BRUSSELS (Reuters) - Greece and its euro zone creditors have reached a deal on many, but not all, issues in the programme that Athens is implementing in return for loans, the head of euro zone finance ministers Jeroen Dijsselbloem said on Sunday.
Greece needs the euro zone to give a positive review of its reform progress to get the next, 2 billion euro ($2.15 billion) tranche of loans as well as up to 10 billion euros to help recapitalise its banks.
But talks, which should have been completed by the middle of October, have stalled because of differences over details of a foreclosures law.
“I welcome that good progress has been made between the Greek authorities and the institutions in the discussions on the measures included in the first set of milestones and on the financial sector measures that are essential for a successful recapitalisation process,” Dijsselbloem said.
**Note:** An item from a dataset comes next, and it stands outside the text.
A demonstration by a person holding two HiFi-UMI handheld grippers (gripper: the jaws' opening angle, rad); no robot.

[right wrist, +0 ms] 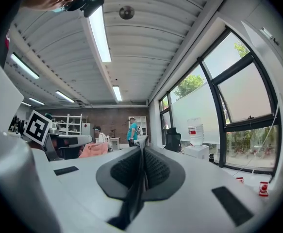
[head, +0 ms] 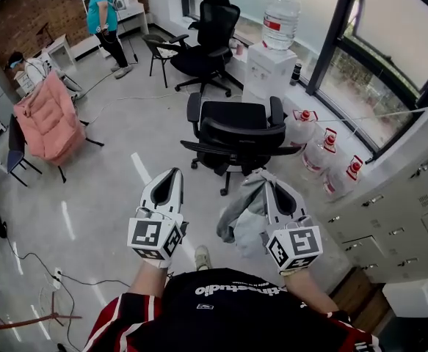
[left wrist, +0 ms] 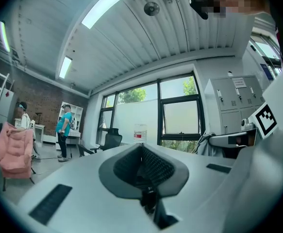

“Agreement has been reached on many issues,” he said.
He said deputy euro zone finance ministers in the Euro Working Group (EWG) would meet on Tuesday to decide if a disbursement is possible.
A euro zone official said the foreclosures law remains a stumbling block. Athens and euro zone creditors differ over the level of protection required for poorer families in danger of losing their homes.
Euro zone officials believe Greek proposals are too generous, but for the left-wing government of Alexis Tsipras, the problem is highly sensitive given that Athens is to provide food and housing for thousands of asylum-seekers under a plan to handle the EU’s migration crisis.
“The aim of the government is for there to be protection of primary homes (from foreclosures) that will cover 60 percent (of households in trouble),” said a Greek government official as marathon talks with lenders continued late into Sunday.
“There will be safety valves to protect households that were meeting their obligations but are unable today to continue their loan payments. But they must be willing to cooperate.”
The official said the two sides were discussing measures to exclude “strategic defaulters”, borrowers who can afford to service their debt but are not doing so, taking advantage of a moratorium on home foreclosures.
There will also be a cap on the number of foreclosures banks can make annually.
Greek officials say a wave of evictions under a less generous law could boost support for the far-right Golden Dawn party and depress property prices as homes are auctioned off, further diminishing the value of mortgage collateral for banks.
But Dijsselbloem said last week the foreclosures law must be passed before banks could be recapitalised, because it had a direct impact on the number of bad loans that banks would have to deal with through recapitalisation.
“They are trying to finalise the whole package later today, otherwise tomorrow,” the euro zone official said.
“After stock taking in the EWG, in principle the ESM (European Stability Mechanism) board of directors can decide on disbursements,” the official said.